Also I have worked for a political consulting company and the company that I worked for
did do polling for clients.
So I have some exposure to what it's actually like to do political polling.
So on that basis, now you understand what makes me think I have some valid grounds for offering
an opinion.
You can decide whether or not you want to listen to it.
So to get started, the basic question of epistemology, that's everything comes back to that.
And that is how do we know those things that we say we know?
Always a very good question.
Now in the case of statistics, how do we know things about statistics?
Well, the mathematics of this started to be worked out as a way of analyzing gambling.
If when you play poker and you're told a hand with three of a kind beats a hand with
two pair, why is that?
Well, that's because the hand with two pair, you've got something that shows up 4.75% of
the time.
And that's a lot more likely than three of a kind, which shows up 2.11% of the time.

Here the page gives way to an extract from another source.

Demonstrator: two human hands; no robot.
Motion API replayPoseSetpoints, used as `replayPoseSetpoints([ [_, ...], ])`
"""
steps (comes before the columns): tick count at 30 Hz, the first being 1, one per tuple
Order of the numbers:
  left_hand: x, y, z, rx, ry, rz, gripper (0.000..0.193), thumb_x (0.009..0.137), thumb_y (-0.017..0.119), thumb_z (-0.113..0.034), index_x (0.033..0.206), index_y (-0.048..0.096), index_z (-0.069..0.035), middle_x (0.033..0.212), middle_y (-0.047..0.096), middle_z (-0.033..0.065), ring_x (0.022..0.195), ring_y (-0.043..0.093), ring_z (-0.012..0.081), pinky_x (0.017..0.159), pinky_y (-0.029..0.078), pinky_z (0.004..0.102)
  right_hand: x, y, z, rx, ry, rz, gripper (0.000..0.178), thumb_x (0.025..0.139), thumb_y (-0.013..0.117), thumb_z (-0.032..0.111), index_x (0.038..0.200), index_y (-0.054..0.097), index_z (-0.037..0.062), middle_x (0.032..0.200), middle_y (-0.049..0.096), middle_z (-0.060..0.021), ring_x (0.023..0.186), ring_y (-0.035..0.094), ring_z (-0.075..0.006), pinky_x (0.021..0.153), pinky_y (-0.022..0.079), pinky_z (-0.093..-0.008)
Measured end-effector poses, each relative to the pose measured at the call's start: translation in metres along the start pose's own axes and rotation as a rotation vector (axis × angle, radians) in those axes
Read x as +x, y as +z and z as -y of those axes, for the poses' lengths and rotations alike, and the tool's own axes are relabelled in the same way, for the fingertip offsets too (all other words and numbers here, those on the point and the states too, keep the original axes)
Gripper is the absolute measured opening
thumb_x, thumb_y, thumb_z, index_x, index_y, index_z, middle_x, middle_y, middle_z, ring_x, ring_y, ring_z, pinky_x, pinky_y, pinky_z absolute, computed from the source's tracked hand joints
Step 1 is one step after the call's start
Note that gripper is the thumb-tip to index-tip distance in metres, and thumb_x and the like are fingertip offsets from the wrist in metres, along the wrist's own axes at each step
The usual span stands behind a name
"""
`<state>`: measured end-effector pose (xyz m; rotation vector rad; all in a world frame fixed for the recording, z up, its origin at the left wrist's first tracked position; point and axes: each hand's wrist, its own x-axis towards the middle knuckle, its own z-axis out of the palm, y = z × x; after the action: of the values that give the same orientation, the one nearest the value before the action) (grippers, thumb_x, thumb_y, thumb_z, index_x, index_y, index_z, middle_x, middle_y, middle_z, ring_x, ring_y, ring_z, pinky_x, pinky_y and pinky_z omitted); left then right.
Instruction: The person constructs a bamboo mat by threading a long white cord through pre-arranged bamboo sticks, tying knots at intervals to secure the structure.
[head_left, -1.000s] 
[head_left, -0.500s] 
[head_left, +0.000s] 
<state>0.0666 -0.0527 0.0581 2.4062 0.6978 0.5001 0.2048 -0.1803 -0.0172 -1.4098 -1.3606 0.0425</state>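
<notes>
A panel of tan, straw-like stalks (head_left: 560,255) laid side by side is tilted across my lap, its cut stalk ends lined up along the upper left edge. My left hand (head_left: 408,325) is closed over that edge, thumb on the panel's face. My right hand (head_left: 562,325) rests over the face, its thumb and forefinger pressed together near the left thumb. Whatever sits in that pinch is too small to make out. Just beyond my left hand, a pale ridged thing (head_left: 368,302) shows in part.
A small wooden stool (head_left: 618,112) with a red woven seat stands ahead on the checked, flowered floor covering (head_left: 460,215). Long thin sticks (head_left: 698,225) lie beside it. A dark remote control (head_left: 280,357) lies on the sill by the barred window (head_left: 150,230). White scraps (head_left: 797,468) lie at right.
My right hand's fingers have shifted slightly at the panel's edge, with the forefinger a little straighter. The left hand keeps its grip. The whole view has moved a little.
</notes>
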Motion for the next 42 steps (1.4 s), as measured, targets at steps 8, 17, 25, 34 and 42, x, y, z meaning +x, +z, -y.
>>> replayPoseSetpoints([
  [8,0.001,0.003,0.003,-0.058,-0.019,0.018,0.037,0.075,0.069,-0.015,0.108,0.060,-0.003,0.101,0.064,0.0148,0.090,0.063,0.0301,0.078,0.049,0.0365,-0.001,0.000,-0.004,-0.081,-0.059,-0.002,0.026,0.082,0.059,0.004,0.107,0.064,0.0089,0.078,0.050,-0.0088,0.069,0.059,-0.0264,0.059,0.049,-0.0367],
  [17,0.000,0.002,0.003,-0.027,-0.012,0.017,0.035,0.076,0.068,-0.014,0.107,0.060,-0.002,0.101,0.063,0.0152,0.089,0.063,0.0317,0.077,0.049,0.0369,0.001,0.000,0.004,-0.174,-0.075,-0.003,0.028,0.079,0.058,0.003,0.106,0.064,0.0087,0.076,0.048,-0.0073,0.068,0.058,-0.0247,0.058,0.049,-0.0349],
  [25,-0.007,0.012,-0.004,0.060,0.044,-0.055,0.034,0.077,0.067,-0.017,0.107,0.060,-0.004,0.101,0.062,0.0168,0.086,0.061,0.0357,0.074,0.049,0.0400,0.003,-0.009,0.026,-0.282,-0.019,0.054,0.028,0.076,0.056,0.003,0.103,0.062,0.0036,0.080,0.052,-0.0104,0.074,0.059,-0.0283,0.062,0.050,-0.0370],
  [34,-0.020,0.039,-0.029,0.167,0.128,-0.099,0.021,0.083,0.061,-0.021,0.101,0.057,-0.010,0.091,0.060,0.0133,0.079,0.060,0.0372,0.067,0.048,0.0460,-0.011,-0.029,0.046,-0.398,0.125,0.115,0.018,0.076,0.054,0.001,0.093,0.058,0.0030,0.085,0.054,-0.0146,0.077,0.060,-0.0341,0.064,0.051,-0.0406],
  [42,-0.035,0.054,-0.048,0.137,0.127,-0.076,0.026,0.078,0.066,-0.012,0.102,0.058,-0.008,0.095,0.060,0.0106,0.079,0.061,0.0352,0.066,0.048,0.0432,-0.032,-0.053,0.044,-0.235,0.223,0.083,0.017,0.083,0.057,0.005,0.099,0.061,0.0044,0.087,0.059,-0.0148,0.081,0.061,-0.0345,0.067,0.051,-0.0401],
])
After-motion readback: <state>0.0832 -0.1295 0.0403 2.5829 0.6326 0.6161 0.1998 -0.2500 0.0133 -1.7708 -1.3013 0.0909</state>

So it more than twice is common, in other words.
So that's why the less common the hand is, the higher the value, and it beats the ones
that are more common.
So everything starts with that.
But then another big jump in the development of statistics during the Napoleonic Wars.
For the first time, large armies were involved, and the casualties were pretty substantial.
And some doctors involved started to realize, oh, maybe we should gather evidence about
these wounds and investigate which treatments actually work.
And so they started to develop a bio statistics, a medical branch of this, that expanded
the universe a little bit more.
And the thing that you need to bear in mind about all this, it's based on probability.
This is one of those things that, for a lot of people, it's hard to wrap their minds
around that.
Because we tend to like things that are black and white, is this true or not?
Some questions can be answered that way.
And in fact, that's one of the reasons I have argued that, in fact, statistics and mathematics
are, in fact, not very closely related.
Because mathematics, generally speaking, you do get real definitive answers.
In statistics, you don't.
You get probabilities, can drive people nuts.
The Albert Einstein, who was a fairly smart guy, according to everything I've been able
to read about him, had problems with this.
He was one of the people who developed quantum mechanics and discovered that everything
is based on probabilities, and that bothered him so much that he started looking for any
kind of way to get rid of the statistical probabilities involved.
And he famously said, God does not play dice with the universe.
And the physicist from Denmark, Niels Bohr, said, Albert, stop telling God what to do.
And it turns out that God does play dice with the universe, or to put it another way,
if you don't like to put it in terms of theology.
The universe is based on probabilities.
It just is.
It's one of those facts.
Now, how do we think about probability?
I think a good way to do that is what would happen if you did the same thing over and over?
You would get a range of outcomes, but some outcomes would show up more often.
And that's the essence of how we understand probability.
What are the outcomes that show up most often?
Now one of the things that throws a lot of people, because they're not used to thinking
this way, what if something is very unlikely?
It has a very low probability.
Does that mean you'll never see it?
No.
You will see it.
Or someone will see it, a certain percentage of the time.
Unlikely things do happen.
They just don't happen as often.
One of the things that I'd like to say to people to illustrate this is that it's kind
of a joke.
If you are one in a million, then there are 1,500 people in China exactly like you.
Do the math.
It works out that way.
Within probably another couple of decades, we'll be able to say that there are 1,500 people
in India exactly like you.
I think India is scheduled at this point to overtake China as the country with the largest
population somewhere around 2040, but that's just a projection.
So that's how probabilities work.
That leads to one of the techniques we use to develop an idea of how these things work.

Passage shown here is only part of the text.